• Activity: An exact reproduction of all the entries is what the answer must contain.

• Supplied material:
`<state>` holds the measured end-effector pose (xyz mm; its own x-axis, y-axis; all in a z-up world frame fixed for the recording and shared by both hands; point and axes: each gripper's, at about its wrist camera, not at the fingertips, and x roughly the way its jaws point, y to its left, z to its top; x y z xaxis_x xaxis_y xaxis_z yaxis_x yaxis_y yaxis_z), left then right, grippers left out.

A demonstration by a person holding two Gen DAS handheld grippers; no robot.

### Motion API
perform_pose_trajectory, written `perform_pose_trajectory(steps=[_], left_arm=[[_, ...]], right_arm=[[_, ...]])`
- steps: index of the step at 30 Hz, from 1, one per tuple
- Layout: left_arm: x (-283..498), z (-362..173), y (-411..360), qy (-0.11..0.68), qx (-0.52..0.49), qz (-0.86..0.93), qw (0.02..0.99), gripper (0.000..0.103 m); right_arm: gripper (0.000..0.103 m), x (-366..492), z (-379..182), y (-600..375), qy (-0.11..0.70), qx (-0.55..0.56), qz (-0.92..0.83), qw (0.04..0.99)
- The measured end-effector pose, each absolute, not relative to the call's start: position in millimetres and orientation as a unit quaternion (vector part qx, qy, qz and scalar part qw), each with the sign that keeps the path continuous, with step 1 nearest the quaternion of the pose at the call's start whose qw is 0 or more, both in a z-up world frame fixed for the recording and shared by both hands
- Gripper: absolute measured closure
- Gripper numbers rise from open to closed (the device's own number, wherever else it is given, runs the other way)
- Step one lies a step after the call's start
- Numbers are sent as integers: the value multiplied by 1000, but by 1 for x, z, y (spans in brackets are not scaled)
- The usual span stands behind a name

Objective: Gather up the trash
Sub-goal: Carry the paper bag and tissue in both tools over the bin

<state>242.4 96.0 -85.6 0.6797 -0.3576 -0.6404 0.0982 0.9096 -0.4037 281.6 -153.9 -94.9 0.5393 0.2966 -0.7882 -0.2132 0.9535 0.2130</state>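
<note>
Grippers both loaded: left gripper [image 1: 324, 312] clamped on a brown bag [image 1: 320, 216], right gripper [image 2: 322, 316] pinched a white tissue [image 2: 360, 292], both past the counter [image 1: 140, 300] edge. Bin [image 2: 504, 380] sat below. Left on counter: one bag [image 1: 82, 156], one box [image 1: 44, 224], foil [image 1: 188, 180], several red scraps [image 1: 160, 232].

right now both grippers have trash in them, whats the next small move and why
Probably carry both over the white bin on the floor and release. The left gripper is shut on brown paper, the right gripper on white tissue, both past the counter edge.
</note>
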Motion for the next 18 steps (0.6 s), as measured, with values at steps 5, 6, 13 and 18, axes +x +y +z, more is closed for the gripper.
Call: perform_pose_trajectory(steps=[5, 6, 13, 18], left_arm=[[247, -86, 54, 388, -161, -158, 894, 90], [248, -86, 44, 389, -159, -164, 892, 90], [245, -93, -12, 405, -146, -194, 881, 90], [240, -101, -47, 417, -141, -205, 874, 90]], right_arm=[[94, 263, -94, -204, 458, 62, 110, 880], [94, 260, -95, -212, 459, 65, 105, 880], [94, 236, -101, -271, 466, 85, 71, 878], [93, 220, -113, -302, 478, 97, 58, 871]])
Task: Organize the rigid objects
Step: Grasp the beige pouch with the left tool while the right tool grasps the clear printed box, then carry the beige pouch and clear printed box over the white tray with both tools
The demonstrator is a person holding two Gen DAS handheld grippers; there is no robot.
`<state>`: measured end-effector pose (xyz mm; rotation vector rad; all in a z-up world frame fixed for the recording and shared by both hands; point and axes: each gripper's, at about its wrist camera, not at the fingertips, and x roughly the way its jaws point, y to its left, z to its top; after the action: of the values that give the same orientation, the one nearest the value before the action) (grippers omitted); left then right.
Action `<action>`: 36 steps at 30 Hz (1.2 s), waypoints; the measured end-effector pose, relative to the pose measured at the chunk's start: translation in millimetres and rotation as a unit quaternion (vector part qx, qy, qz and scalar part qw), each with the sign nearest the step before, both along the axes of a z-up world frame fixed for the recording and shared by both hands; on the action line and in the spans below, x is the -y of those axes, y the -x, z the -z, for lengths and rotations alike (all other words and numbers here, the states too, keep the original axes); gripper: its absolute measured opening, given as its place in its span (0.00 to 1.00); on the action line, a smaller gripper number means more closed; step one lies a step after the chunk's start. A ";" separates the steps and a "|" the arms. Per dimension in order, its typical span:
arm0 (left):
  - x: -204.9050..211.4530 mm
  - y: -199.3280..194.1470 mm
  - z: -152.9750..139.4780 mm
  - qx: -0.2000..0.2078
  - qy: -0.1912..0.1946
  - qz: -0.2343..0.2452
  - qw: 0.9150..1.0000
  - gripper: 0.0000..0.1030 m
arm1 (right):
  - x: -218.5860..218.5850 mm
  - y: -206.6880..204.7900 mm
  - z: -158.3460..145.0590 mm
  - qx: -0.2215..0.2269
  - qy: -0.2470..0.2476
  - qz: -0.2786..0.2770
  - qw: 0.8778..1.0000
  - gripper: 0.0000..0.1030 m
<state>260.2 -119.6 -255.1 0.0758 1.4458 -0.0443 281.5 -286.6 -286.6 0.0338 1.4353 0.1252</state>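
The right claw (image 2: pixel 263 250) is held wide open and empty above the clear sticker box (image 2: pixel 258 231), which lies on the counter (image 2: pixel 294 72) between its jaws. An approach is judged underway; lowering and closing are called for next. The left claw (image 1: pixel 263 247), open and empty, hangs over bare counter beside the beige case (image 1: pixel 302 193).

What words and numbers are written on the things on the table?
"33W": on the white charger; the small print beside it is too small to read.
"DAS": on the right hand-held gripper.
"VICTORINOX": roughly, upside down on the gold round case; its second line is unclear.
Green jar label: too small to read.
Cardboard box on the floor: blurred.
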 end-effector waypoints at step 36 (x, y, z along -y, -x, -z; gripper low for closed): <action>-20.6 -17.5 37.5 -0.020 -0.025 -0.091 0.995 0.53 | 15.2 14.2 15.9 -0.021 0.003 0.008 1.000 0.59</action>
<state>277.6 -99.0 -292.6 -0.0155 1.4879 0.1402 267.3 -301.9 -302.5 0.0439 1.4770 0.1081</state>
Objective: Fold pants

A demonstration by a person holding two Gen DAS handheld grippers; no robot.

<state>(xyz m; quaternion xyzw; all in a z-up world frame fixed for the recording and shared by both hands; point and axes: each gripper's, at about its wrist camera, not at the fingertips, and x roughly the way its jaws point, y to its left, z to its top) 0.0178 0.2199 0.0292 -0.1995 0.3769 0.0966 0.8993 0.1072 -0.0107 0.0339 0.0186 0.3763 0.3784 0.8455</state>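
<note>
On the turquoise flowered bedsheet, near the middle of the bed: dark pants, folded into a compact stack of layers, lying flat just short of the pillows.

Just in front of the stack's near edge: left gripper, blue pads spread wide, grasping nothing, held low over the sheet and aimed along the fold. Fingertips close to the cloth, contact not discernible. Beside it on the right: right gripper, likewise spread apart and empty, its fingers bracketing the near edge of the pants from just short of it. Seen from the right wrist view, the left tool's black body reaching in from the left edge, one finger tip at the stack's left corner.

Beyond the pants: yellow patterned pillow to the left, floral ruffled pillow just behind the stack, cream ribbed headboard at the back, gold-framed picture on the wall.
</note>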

• Solution to the problem:
`<state>` holds the measured end-effector pose (xyz mm; its own x-axis, y-axis; all in a z-up world frame fixed for the recording and shared by both hands; point and axes: each gripper's, at about its wrist camera, not at the fingertips, and x roughly the way its jaws point, y to its left, z to its top; x y z xaxis_x xaxis_y xaxis_z yaxis_x yaxis_y yaxis_z), left then right, grippers left out.

A demonstration by a person holding two Gen DAS handheld grippers; no robot.

### Motion API
perform_pose_trajectory, written `perform_pose_trajectory(steps=[_], left_arm=[[_, ...]], right_arm=[[_, ...]])`
- steps: index of the step at 30 Hz, from 1, one per tuple
- Layout: left_arm: x (-283..498), z (-362..173), y (-411..360), qy (-0.11..0.68), qx (-0.52..0.49), qz (-0.86..0.93), qw (0.02..0.99), gripper (0.000..0.103 m); right_arm: gripper (0.000..0.103 m), x (-366..492), z (-379..182), y (-600..375), qy (-0.11..0.70), qx (-0.55..0.56), qz (-0.92..0.83), qw (0.04..0.99)
- The measured end-effector pose, each absolute, not relative to the call's start: position in millimetres and orientation as a unit quaternion (vector part qx, qy, qz and scalar part qw), each with the sign that keeps the path continuous, with step 1 nearest the quaternion of the pose at the call's start whose qw is 0 or more, both in a z-up world frame fixed for the recording and shared by both hands
- Gripper: absolute measured closure
- Gripper numbers rise from open to closed (the device's own number, wherever else it is given, runs the other way)
- Step one lies a step after the call's start
- Numbers are sent as integers: the value multiplied by 1000, but by 1 for x, z, y (spans in brackets are not scaled)
- The usual span stands behind a name

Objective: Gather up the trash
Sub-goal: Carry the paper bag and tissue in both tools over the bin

<state>242.4 96.0 -85.6 0.6797 -0.3576 -0.6404 0.0982 0.9096 -0.4037 281.6 -153.9 -94.9 0.5393 0.2966 -0.7882 -0.2132 0.9535 0.2130</state>
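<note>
Grippers both loaded: left gripper [image 1: 324, 312] clamped on a brown bag [image 1: 320, 216], right gripper [image 2: 322, 316] pinched a white tissue [image 2: 360, 292], both past the counter [image 1: 140, 300] edge. Bin [image 2: 504, 380] sat below. Left on counter: one bag [image 1: 82, 156], one box [image 1: 44, 224], foil [image 1: 188, 180], several red scraps [image 1: 160, 232].

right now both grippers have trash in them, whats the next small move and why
Probably carry both over the white bin on the floor and release. The left gripper is shut on brown paper, the right gripper on white tissue, both past the counter edge.
</note>
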Motion for the next 18 steps (0.6 s), as measured, with values at steps 5, 6, 13 and 18, axes +x +y +z, more is closed for the gripper.
Call: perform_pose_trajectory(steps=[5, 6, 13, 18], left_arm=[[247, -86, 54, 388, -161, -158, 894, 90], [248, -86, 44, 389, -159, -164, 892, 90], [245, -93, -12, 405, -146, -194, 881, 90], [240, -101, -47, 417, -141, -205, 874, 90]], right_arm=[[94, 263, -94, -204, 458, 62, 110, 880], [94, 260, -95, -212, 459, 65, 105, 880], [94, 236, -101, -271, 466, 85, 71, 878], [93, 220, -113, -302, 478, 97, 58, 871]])
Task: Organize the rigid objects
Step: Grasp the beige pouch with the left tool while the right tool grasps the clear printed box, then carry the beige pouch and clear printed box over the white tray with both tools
The demonstrator is a person holding two Gen DAS handheld grippers; there is no robot.
`<state>`: measured end-effector pose (xyz mm; rotation vector rad; all in a z-up world frame fixed for the recording and shared by both hands; point and axes: each gripper's, at about its wrist camera, not at the fingertips, and x roughly the way its jaws point, y to its left, z to its top; after the action: of the values that give the same orientation, the one nearest the value before the action) (grippers omitted); left then right.
Action `<action>`: 36 steps at 30 Hz (1.2 s), waypoints; the measured end-effector pose, relative to the pose measured at the chunk's start: translation in millimetres and rotation as a unit quaternion (vector part qx, qy, qz and scalar part qw), each with the sign nearest the step before, both along the axes of a z-up world frame fixed for the recording and shared by both hands; on the action line and in the spans below, x is the -y of those axes, y the -x, z the -z, for lengths and rotations alike (all other words and numbers here, the states too, keep the original axes); gripper: its absolute measured opening, given as its place in its span (0.00 to 1.00); on the action line, a smaller gripper number means more closed; step one lies a step after the chunk's start. A ";" separates the steps and a "|" the arms. Per dimension in order, its typical span:
arm0 (left):
  - x: -204.9050..211.4530 mm
  - y: -199.3280..194.1470 mm
  - z: -152.9750..139.4780 mm
  - qx: -0.2000..0.2078
  - qy: -0.1912..0.1946
  - qz: -0.2343..0.2452
  - qw: 0.9150..1.0000
  - gripper: 0.0000..0.1030 m
arm1 (right):
  - x: -218.5860..218.5850 mm
  - y: -206.6880..204.7900 mm
  - z: -158.3460..145.0590 mm
  - qx: -0.2215..0.2269
  - qy: -0.2470..0.2476
  - qz: -0.2786..0.2770
  - qw: 0.8778..1.0000
  - gripper: 0.0000..0.1030 m
<state>260.2 -119.6 -255.1 0.0758 1.4458 -0.0443 281.5 -286.6 -286.6 0.0338 1.4353 0.1252</state>
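The right claw (image 2: pixel 263 250) is held wide open and empty above the clear sticker box (image 2: pixel 258 231), which lies on the counter (image 2: pixel 294 72) between its jaws. An approach is judged underway; lowering and closing are called for next. The left claw (image 1: pixel 263 247), open and empty, hangs over bare counter beside the beige case (image 1: pixel 302 193).

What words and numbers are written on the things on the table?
"33W": on the white charger; the small print beside it is too small to read.
"DAS": on the right hand-held gripper.
"VICTORINOX": roughly, upside down on the gold round case; its second line is unclear.
Green jar label: too small to read.
Cardboard box on the floor: blurred.
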 end-effector waypoints at step 36 (x, y, z along -y, -x, -z; gripper low for closed): <action>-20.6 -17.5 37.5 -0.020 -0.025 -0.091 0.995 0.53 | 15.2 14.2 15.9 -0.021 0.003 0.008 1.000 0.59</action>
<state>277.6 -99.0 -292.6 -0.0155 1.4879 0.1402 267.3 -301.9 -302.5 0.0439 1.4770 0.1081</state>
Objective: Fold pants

A demonstration by a person holding two Gen DAS handheld grippers; no robot.

<state>(xyz m; quaternion xyzw; all in a z-up world frame fixed for the recording and shared by both hands; point and axes: each gripper's, at about its wrist camera, not at the fingertips, and x roughly the way its jaws point, y to its left, z to its top) 0.0178 0.2199 0.0292 -0.1995 0.3769 0.0966 0.8993 0.1072 -0.0107 0.0339 0.0186 0.3763 0.3784 0.8455</state>
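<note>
On the turquoise flowered bedsheet, near the middle of the bed: dark pants, folded into a compact stack of layers, lying flat just short of the pillows.

Just in front of the stack's near edge: left gripper, blue pads spread wide, grasping nothing, held low over the sheet and aimed along the fold. Fingertips close to the cloth, contact not discernible. Beside it on the right: right gripper, likewise spread apart and empty, its fingers bracketing the near edge of the pants from just short of it. Seen from the right wrist view, the left tool's black body reaching in from the left edge, one finger tip at the stack's left corner.

Beyond the pants: yellow patterned pillow to the left, floral ruffled pillow just behind the stack, cream ribbed headboard at the back, gold-framed picture on the wall.
</note>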

Now the exercise is complete.